Tata kelola perusahaan yang baik dapat mengurangi risiko yang signifikan dan
meningkatkan nilai investasi. Fraud merupakan salah satu risiko operasional bank yang
meliputi internal fraud dan external fraud. Hubungan antara peluang dengan GCG
(OPPGCG) signifikan, Dengan nilai 0,007 dan koefisien negatif sebesar -4,316,
menunjukkan bahwa H7 diterima. GCG juga mampu mengurangi dampak peluang
terhadap fraud. Ini memastikan bahwa tata kelola perusahaan yang baik mengurangi
kemungkinan siapa pun melakukan penipuan. Hubungan antara rasionalisasi dan GCG
(RATGCG) juga diterima dan mengkonfirmasi hipotesis 8, yaitu bahwa GCG mengurangi
dampak rasionalisasi terhadap kecurangan. Ini menunjukkan bahwa faktor risiko yang
merasionalisasi penipuan dapat dihilangkan dengan memperkenalkan tata kelola
perusahaan yang baik. Penerimaan hipotesis 7 dan 8 konsisten dengan teori keagenan,
yang meminta pertanggungjawaban manajemen kepada klien untuk memenuhi harapan
mereka, salah satunya dengan penerapan tata kelola perusahaan yang baik, yang
menghasilkan laba perusahaan, pengurangan penipuan, dan biaya keagenan dibayarkan
oleh investor dalam bentuk pengembalian manajemen. Dalam penelitian sebelumnya oleh
Nasir et al. (2019), ketika sebuah bisnis mengalami penipuan, maka akan meningkatkan
tata kelola perusahaannya dibandingkan ketika perusahaan tidak mengalami penipuan.

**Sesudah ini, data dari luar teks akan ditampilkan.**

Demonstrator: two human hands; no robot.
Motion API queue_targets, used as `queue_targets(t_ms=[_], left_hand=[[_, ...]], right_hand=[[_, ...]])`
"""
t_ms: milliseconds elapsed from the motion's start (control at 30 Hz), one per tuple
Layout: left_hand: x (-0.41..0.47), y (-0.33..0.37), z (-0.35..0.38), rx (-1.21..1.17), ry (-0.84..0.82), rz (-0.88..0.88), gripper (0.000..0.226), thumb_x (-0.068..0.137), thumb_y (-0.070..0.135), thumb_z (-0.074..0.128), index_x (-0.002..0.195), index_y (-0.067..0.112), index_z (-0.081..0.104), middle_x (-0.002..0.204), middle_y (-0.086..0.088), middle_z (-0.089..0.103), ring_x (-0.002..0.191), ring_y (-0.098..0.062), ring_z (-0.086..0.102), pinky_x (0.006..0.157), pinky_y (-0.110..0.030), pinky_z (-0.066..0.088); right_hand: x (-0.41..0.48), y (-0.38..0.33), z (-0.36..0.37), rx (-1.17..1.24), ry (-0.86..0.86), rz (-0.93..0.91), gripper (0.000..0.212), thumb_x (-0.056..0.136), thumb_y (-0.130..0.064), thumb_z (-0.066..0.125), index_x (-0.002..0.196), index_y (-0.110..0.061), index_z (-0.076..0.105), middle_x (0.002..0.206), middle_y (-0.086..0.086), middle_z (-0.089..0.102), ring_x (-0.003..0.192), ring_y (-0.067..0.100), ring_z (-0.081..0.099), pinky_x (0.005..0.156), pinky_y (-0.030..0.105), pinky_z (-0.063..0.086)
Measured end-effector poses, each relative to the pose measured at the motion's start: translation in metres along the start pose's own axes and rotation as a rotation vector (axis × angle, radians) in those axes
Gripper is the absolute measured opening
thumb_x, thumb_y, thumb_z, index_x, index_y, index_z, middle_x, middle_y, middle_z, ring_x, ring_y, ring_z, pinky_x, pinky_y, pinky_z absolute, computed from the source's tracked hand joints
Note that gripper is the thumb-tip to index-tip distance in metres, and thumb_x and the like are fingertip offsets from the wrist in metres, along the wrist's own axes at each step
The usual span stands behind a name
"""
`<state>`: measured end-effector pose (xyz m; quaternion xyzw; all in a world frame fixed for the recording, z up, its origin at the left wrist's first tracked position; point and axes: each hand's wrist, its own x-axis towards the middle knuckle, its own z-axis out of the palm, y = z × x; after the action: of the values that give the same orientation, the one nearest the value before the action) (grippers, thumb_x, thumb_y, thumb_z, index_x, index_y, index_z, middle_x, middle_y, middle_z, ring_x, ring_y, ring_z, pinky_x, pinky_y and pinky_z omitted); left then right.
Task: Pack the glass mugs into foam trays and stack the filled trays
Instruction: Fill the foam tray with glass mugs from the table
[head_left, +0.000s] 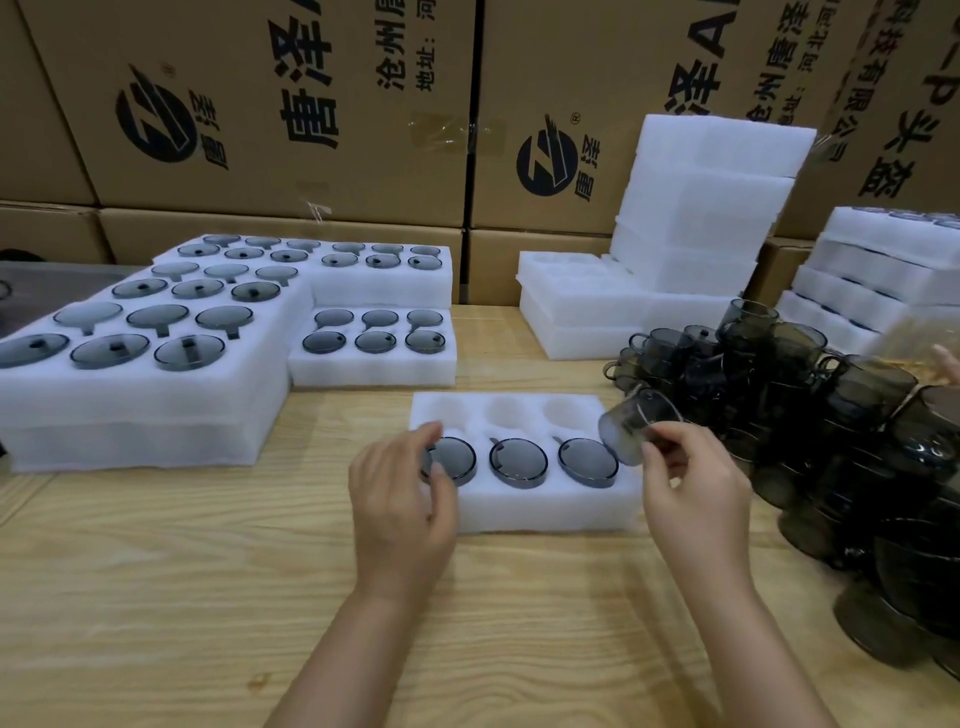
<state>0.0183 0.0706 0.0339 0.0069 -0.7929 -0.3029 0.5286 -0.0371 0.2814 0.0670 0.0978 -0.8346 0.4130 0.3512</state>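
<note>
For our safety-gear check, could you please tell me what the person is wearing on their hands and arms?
Nothing that shows: the left hand and right hand are ungloved, with no rings visible. Both forearms are bare down to the picture's edge, with no sleeve, watch or bracelet in view.

Wide bare wood along the table's (156, 597) near edge, open from the left corner up to the half-filled foam tray (519, 512), whose three back pockets stand free. On the right the pile of loose glass mugs (831, 415) crowds close to that tray, and the right hand (691, 483) with its tilted mug (631, 431) fills the gap between. Filled tray stacks (156, 400) wall the left side; empty trays (597, 317) and cartons (291, 104) close the far edge.
</note>
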Motion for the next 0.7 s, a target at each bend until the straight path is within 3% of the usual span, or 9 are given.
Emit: queue_targets(t_ms=[133,233,367,467,533,600,633,700], left_hand=[[-0.008,0.013,0.01,0.042,-0.106,0.245,0.041,0.082,0.023,0.057,0.12,0.008,0.054,0.108,-0.003,0.066,0.103,-0.015,0.058,0.105,-0.043,0.032],[-0.012,0.018,0.017,0.123,-0.155,0.279,0.062,0.078,0.039,0.063,0.129,0.011,0.044,0.123,-0.003,0.062,0.114,-0.014,0.055,0.112,-0.049,0.024],[-0.008,0.019,0.017,0.1,-0.089,0.174,0.062,0.072,0.041,0.071,0.123,0.013,0.049,0.11,-0.002,0.066,0.102,-0.013,0.06,0.111,-0.05,0.023],[-0.002,0.024,0.012,-0.032,-0.123,0.042,0.063,0.066,0.039,0.074,0.114,0.001,0.061,0.1,-0.004,0.068,0.09,-0.021,0.065,0.102,-0.052,0.036],[0.004,0.029,0.006,-0.159,-0.164,-0.028,0.062,0.064,0.037,0.071,0.111,-0.003,0.064,0.096,0.002,0.065,0.091,-0.01,0.059,0.092,-0.054,0.046],[0.008,0.03,0.001,-0.222,-0.205,-0.061,0.063,0.062,0.04,0.064,0.111,0.0,0.064,0.096,0.013,0.06,0.095,0.003,0.051,0.096,-0.051,0.045],[0.009,0.029,-0.002,-0.245,-0.24,-0.086,0.065,0.061,0.042,0.06,0.113,0.003,0.064,0.097,0.016,0.059,0.101,0.0,0.051,0.1,-0.049,0.042],[0.009,0.026,-0.006,-0.308,-0.333,-0.109,0.066,0.062,0.043,0.057,0.116,0.004,0.062,0.102,0.011,0.062,0.108,-0.021,0.056,0.099,-0.049,0.043]], right_hand=[[-0.019,-0.021,0.009,0.235,-0.077,-0.041,0.023,0.082,0.003,0.065,0.088,-0.018,0.063,0.082,-0.008,0.061,0.073,0.005,0.056,0.069,0.007,0.04],[-0.032,-0.039,0.015,0.353,-0.157,-0.139,0.017,0.08,-0.006,0.062,0.087,-0.022,0.063,0.084,-0.015,0.062,0.075,0.003,0.058,0.071,0.01,0.043],[-0.049,-0.055,0.026,0.456,-0.237,-0.138,0.019,0.08,-0.009,0.062,0.089,-0.025,0.064,0.084,-0.015,0.063,0.075,0.004,0.059,0.071,0.019,0.048],[-0.049,-0.059,0.025,0.483,-0.282,-0.175,0.032,0.082,-0.001,0.056,0.104,-0.024,0.065,0.1,-0.012,0.061,0.083,0.003,0.058,0.073,0.017,0.047],[-0.041,-0.054,0.018,0.467,-0.329,-0.187,0.051,0.081,0.0,0.051,0.12,-0.03,0.058,0.118,-0.016,0.054,0.089,0.003,0.055,0.076,0.01,0.041],[-0.035,-0.047,0.009,0.429,-0.459,-0.144,0.068,0.078,-0.007,0.049,0.133,-0.046,0.042,0.132,-0.027,0.042,0.106,0.004,0.05,0.084,0.009,0.038],[-0.033,-0.043,0.007,0.428,-0.553,-0.115,0.072,0.078,-0.011,0.049,0.136,-0.05,0.035,0.137,-0.031,0.037,0.117,0.003,0.045,0.091,0.009,0.036],[-0.032,-0.04,0.005,0.517,-0.724,-0.057,0.071,0.08,-0.013,0.052,0.14,-0.046,0.03,0.144,-0.025,0.035,0.13,0.002,0.037,0.102,0.016,0.034]])
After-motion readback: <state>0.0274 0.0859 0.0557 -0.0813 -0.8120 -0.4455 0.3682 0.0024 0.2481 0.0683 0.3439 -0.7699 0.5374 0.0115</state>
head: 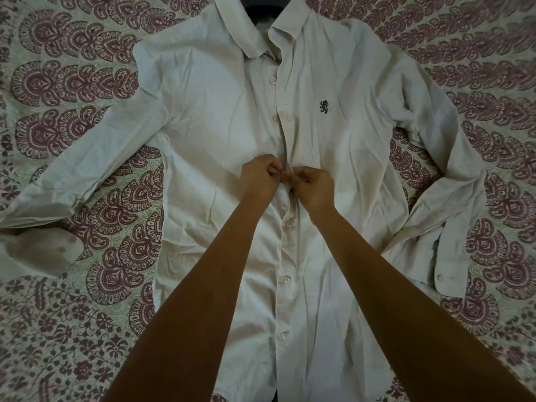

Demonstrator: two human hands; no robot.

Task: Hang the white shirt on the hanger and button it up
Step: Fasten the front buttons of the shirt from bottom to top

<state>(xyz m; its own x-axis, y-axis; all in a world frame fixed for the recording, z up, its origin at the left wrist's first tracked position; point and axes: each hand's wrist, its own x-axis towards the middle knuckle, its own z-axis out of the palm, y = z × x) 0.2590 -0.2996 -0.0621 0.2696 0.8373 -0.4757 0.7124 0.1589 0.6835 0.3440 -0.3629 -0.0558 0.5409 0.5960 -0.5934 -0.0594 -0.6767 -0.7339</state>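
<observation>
Nearest the lens: two bare arms, left forearm [203,285] and right forearm [391,285], reaching forward and converging at the garment's mid-chest. Under both hands and spreading out on every side of them, a paisley bedspread [72,329] in maroon and pale green. Lying flat on it, front up, the white shirt [217,117], hem back toward the elbows, collar [240,30] far beyond the fingertips. Out to the left of the left hand [258,181], the left-side sleeve [87,158], stretched sideways with its end folded back. Out to the right of the right hand [311,187], the right-side sleeve [452,198], bent back toward the elbow, with a cuff button [441,277] showing. Well beyond the hands, inside the open neck, a dark hanger [264,4], only partly visible at the top edge. Both hands knuckles-up, meeting at the shirt's front opening, fingers curled and pinching the two front edges together; whatever sits between the fingertips hidden. Beyond and to the right of the right hand, a small dark lion logo [324,107] on the chest. Behind the hands, between the forearms, three fastened buttons [288,224] in a row. Ahead of the hands, two unfastened buttons [274,118] beside the open edge.
</observation>
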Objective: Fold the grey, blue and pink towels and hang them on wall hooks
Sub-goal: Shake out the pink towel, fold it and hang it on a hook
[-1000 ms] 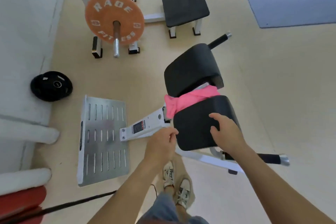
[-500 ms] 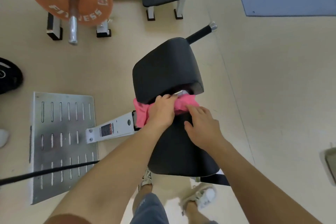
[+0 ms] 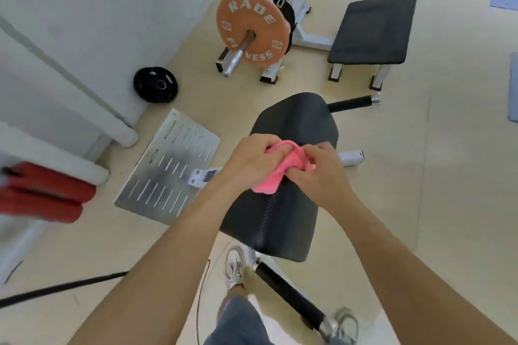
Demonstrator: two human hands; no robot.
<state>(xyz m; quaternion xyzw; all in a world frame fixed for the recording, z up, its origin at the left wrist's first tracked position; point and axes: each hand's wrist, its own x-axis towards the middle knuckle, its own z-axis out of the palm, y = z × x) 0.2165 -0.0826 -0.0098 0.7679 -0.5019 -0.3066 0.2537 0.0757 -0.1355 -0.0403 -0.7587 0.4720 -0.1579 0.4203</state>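
Your left hand and right hand meet over the pink towel, which is bunched into a thick roll between them above the black padded surface of a gym machine. The fingers of your left hand are curled over the towel's left part and grip it from above. The thumb and fingers of your right hand pinch a fold on its right part. A loose lobe of the towel hangs below both hands and lies against the near pad. The far pad sits just beyond your knuckles, and a black handle bar with a metal end sticks out to its right. To the left of the machine a slotted metal footplate lies flat on the floor, joined to the frame by a white bracket. Beyond it, a small black weight plate rests on the floor near the white wall. Farther off, an orange weight plate sits on a steel bar, and a low black bench stands just to its right. Red pads show at the left edge, blurred. Your white shoe shows under the near pad, and a black cable crosses the floor at lower left.
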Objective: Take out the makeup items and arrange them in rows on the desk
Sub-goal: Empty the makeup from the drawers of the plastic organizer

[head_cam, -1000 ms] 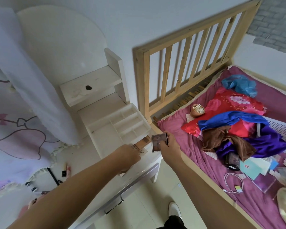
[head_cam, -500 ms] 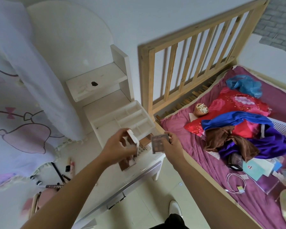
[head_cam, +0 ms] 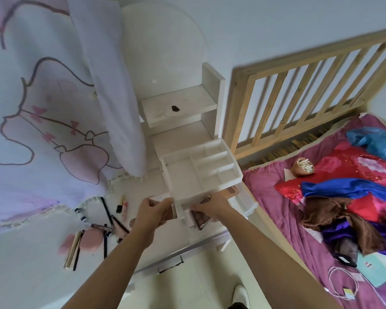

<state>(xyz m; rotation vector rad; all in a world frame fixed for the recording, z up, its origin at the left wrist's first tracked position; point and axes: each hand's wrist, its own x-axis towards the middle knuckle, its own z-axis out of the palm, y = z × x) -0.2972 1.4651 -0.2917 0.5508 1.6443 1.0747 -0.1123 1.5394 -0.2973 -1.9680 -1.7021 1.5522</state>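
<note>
both hands meet at the near edge of the white organiser (head_cam: 198,175), which sits on the right end of the desk (head_cam: 20,268). the left hand (head_cam: 153,211) has its fingers curled round a slim brown case (head_cam: 173,212), held on edge just off the organiser's near left corner. the right hand (head_cam: 212,206) pinches an eyeshadow palette (head_cam: 197,220) with its pans showing, close to the desk's near right edge. the two held items are near each other but apart.

a clear drawer (head_cam: 245,204) juts out below the organiser towards the bed (head_cam: 276,219), overhanging the desk's right edge, with another palette (head_cam: 231,190) lying in it.

left of the hands, loose makeup lies scattered rather than in rows: a lipstick (head_cam: 120,204), dark pencils (head_cam: 105,210), a pink puff (head_cam: 91,241) and a gold-handled brush (head_cam: 73,248). a curtain (head_cam: 54,108) drapes over the far left of the desk, its hem touching the top. bare desk surface opens on the near left. only a narrow strip of floor (head_cam: 198,275) separates desk and bed frame.
</note>
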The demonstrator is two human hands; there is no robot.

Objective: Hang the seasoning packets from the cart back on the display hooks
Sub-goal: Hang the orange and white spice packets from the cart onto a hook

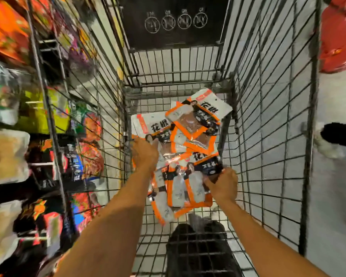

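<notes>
One wire cart [268, 136]; two bare hands; at least six seasoning packets [190, 124], overlapped too much for an exact count. Heaped across the cart's floor. White and clear pouches, orange-bordered, black lettering, brown filling showing through. Both forearms stretched down into the cart. Left hand [145, 154] back-up on the leftmost packet, fingers hidden, grip impossible to tell. Right hand [223, 183] curled around the edge of the nearest packets, thumb on top.
</notes>
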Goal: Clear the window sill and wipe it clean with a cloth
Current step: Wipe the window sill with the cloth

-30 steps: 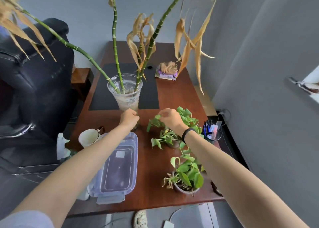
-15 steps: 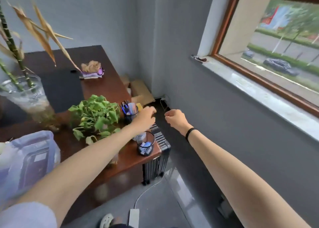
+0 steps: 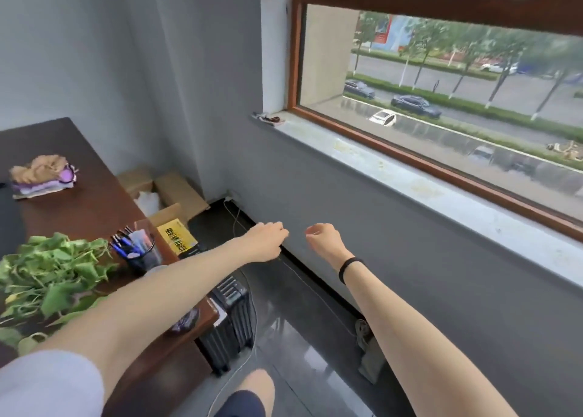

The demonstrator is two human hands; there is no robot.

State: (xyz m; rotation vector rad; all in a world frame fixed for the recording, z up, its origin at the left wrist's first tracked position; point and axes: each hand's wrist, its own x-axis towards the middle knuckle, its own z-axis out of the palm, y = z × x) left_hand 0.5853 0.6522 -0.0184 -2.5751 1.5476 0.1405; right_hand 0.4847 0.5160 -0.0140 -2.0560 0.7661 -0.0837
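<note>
One camera sits on the person's head. It looks forward and down from high up. The left hand [image 3: 267,241] and right hand [image 3: 322,238] are close, in the middle. The window sill [image 3: 394,167] is on the right, the surface [image 3: 82,214] on the left.

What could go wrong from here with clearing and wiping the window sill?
1. The small objects lie at the left end of the window sill, near its front edge; a careless sweep could knock them to the floor.
2. The left hand and right hand hold nothing, and the cloths sit on the desk, so wiping may begin without one.
3. A white cable trails across the floor and might trip the person.
</note>
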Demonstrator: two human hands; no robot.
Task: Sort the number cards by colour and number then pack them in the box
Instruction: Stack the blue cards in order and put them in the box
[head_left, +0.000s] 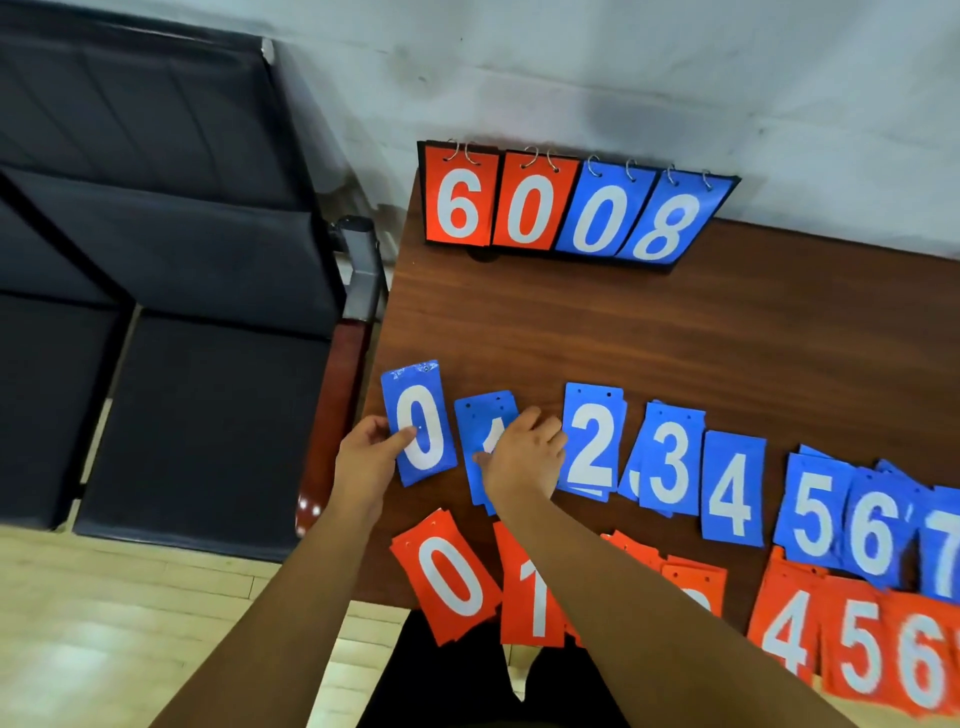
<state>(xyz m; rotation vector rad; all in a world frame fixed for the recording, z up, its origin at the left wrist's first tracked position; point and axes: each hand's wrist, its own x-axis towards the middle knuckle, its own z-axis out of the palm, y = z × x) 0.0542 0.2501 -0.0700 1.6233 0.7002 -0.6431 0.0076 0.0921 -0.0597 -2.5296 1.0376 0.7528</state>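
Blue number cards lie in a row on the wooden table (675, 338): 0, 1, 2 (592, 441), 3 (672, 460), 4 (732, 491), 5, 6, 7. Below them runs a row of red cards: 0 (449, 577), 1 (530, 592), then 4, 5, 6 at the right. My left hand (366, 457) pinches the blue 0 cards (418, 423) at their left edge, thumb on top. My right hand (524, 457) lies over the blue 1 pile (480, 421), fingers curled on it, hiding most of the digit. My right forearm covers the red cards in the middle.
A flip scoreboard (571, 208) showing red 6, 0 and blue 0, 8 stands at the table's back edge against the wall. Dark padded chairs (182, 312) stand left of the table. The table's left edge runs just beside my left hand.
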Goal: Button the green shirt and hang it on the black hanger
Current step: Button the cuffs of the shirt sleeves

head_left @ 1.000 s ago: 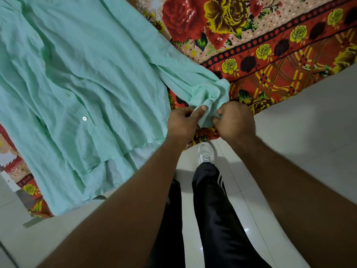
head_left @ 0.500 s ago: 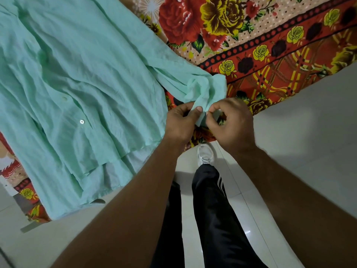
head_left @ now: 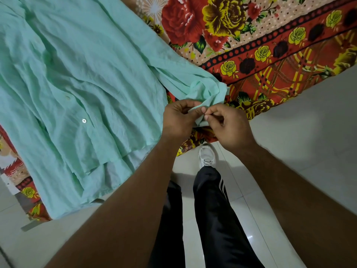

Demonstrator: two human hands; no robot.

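Light-green crinkled cotton shirt (head_left: 77, 74) lay spread flat on the red floral bedsheet (head_left: 270, 55), front up so the buttons were reachable. Left hand (head_left: 179, 118) and right hand (head_left: 229, 128) both pinched the sleeve cuff (head_left: 210, 91) at the bed edge, likely buttoning it.

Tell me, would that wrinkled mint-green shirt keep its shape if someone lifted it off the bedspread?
Probably not: the wrinkled mint-green button-up shirt lies in soft creases on the red floral bedspread, so it would likely sag. It looks thin and light, since its sleeve cuff bunches where the left hand and right hand pinch it.
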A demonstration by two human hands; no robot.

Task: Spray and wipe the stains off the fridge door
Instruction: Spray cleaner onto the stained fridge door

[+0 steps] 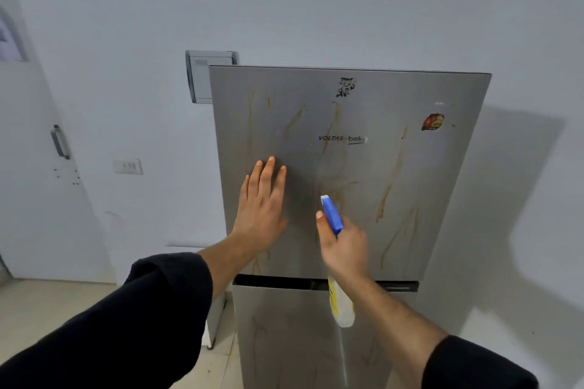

Karena temuan statistik hubungan antara kompetensi dan GCG (COMPGCG), H9
ditolak. Hipotesis yang diajukan adalah bahwa GCG mengurangi dampak kompetensi
terhadap fraud. Namun, temuan GCG memperkuat pentingnya kompetensi dalam
mencegah fraud. Karena perubahan direksi mengukur kompetensi, hal ini mungkin terjadi.
Manajer adalah manajemen puncak yang dapat dengan mudah mengalihkan tanggung
jawab, peran, dan wewenang jika diperlukan. Reformasi ini hampir tidak terlihat ketika
tata kelola perusahaan efektif, dan alasan perbaikan dijelaskan secara ringkas dalam
laporan tahunan, sehingga perubahannya tidak terlalu terlihat. Tidak ada hubungan yang
signifikan antara arogansi dengan GCG, sehingga H10 ditolak.
Kesombongan adalah sikap bawaan seseorang. Alangkah baiknya jika orang arogan
mengendalikan diri terlebih dahulu baru kemudian bercita-cita menegakkan tata kelola
yang baik sebelum diatur dalam tata kelola bank. Akibatnya, ketika GCG gagal
memoderasi efek arogansi terhadap fraud, itu wajar saja. GCG, atau tata kelola perusahaan
yang baik, mengatur unsur-unsur khusus yang berlaku untuk prosedur operasi bank di
semua tingkatan organisasi. Sehingga penerapan tata kelola perusahaan yang baik
berdasarkan lima prinsip GCG yaitu Transparansi, Akuntabilitas, Tanggung Jawab,
Kemandirian, dan Kewajaran dapat dilaksanakan secara kolaboratif melalui visi dan misi
satu kesatuan organisasi. Hasil ini menegaskan temuan Pamungkas et al. (2018), yang
menemukan bahwa mekanisme tata kelola perusahaan tidak memoderasi arogansi, dan
Lastanti (2020), yang menemukan bahwa komite audit, sebagai bagian dari tata kelola
perusahaan yang baik, tidak memoderasi dampak arogansi terhadap kecurangan.